Paradoxically, in terms of mortality, the Peninsula presents relatively low figures compared to the rest of the country: Campeche is the state with the lowest mortality, Quintana Roo is the fifth lowest, and Yucatán is the tenth lowest. This apparent contradiction—high incidence, relatively low mortality—can respond to different factors: a smaller total population, early detection, or variations in the quality of death registration. The State of Mexico tops the national mortality list, with 830 deaths in 2024.

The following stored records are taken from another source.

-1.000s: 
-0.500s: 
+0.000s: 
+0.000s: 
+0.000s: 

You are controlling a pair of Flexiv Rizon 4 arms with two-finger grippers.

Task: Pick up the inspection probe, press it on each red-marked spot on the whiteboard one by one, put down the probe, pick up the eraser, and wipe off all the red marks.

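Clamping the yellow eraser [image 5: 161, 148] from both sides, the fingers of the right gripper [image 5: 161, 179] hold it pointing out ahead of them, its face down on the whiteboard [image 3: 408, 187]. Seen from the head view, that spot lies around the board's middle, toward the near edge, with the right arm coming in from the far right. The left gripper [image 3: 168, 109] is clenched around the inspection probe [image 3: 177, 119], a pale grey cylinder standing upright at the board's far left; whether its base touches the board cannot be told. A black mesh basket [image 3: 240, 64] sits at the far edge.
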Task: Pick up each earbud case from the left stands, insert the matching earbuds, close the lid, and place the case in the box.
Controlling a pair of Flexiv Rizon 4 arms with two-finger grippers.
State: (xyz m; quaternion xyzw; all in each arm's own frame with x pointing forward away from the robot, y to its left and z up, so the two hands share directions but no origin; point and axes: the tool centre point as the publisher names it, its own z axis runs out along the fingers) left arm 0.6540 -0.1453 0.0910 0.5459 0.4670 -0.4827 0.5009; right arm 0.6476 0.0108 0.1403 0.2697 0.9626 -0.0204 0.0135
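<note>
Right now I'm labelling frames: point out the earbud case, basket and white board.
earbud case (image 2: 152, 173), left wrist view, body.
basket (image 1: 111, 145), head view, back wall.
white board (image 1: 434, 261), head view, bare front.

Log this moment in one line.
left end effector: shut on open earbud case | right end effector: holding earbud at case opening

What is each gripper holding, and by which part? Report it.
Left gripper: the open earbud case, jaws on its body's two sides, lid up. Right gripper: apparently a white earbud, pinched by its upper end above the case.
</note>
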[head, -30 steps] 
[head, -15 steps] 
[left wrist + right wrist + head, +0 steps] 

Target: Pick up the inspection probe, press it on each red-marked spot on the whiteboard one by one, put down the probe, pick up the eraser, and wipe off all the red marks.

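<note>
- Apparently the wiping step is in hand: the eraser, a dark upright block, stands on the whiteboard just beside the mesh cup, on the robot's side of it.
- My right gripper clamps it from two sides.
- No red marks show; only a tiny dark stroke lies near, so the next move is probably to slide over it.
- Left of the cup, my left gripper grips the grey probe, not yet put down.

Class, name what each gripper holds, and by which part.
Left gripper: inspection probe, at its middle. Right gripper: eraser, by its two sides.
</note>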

The Key That Remains Pending
The grand consensus among oncourologists and health authorities is that prostate cancer detected in early stages has survival rates close to one hundred percent. The problem is that most cases are diagnosed when the disease has already advanced, partly because its initial symptoms are subtle or easily attributable to other conditions.
The Ministry of Health recommends that men from the age of 45 undergo detection studies—or from 40 if they have a family history—but adherence to this recommendation remains low.
The Mexican Social Security Institute (IMSS) establishes that the comprehensive detection of prostate cancer includes three fundamental actions: a prostate symptom questionnaire, a digital rectal exam, and the measurement of the prostate-specific antigen (PSA) in blood. This combination allows for the identification of abnormalities even when the patient does not present discomfort.
The Warning Signs
The warning signs that any man should know include: a weak or interrupted urine flow, difficulty starting urination, a burning sensation when urinating, a frequent need to go to the bathroom—especially at night—, pain in the pelvic area, lower back, or hips, and the presence of blood in the urine or semen. None of these symptoms is exclusive to prostate cancer, but all justify an immediate medical consultation.
The Pan American Health Organization (PAHO) notes that prostate cancer is the most frequently diagnosed cancer among men in Latin America, representing 21.8 percent of all male cancers in the region.
In Yucatán, where prostate cancer already kills more men than stomach cancer, liver cancer, or any other malignant tumor, and where reported cases grew 21.2 percent in a single year, early detection ceases to be a general recommendation to become a concrete urgency.
Each week that passes without a timely diagnosis can radically change the prognosis. Epidemiological Week 21 of 2026 registered four new cases in the state. The question is how many more are not being counted.